Try it - Quote from the first line below through the line that contains "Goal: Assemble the", both included, and leave the pictures out.
[Available data Boundary: Start]
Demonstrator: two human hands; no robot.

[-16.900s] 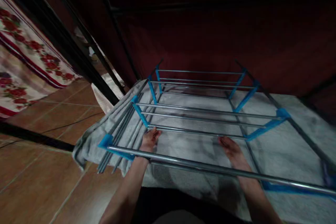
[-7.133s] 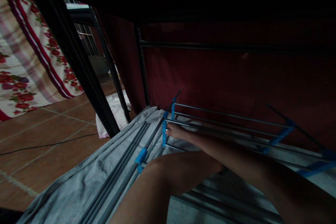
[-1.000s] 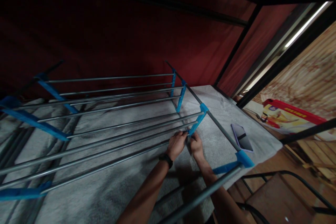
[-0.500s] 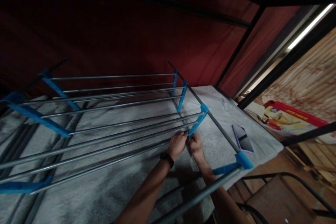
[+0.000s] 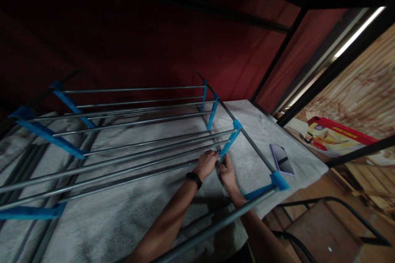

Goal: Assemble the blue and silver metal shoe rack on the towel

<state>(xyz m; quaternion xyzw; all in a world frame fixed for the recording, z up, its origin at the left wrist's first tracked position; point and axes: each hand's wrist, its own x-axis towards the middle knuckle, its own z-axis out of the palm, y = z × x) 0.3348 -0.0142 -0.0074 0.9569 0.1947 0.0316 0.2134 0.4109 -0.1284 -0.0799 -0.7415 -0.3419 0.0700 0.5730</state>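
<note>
A rack of grey metal tubes (image 5: pixel 132 165) and blue plastic brackets (image 5: pixel 228 141) lies on its side on a cloth-covered surface (image 5: pixel 123 222). My left hand (image 5: pixel 206 164), with a black band at the wrist, is closed around the end of the lowest front tube (image 5: pixel 160 176), by the bracket's lower end. On the other side of that joint, my right hand (image 5: pixel 227 171) grips the bottom of the same bracket with bent fingers. The fingertips hide the exact point where tube and bracket meet. My right forearm passes under a thick side tube (image 5: pixel 212 232).
A phone (image 5: pixel 282 159) lies on the cloth at right. Beyond the edge are a chair (image 5: pixel 324 230) and a red and yellow box (image 5: pixel 342 135). Loose dark tubes (image 5: pixel 26 172) lie at the left. A dark red wall panel (image 5: pixel 154 49) stands behind the rack.
The view has shifted slightly, so the rack's near corner and the phone appear a little further left. Both hands stay at the same joint, with only a small shift of the fingers.
</note>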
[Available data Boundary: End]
Result of this exercise -
Demonstrator: two human hands; no robot.

[-16.900s] 
[-7.133s] 
[-1.000s] 
[-0.500s] 
[+0.000s] 

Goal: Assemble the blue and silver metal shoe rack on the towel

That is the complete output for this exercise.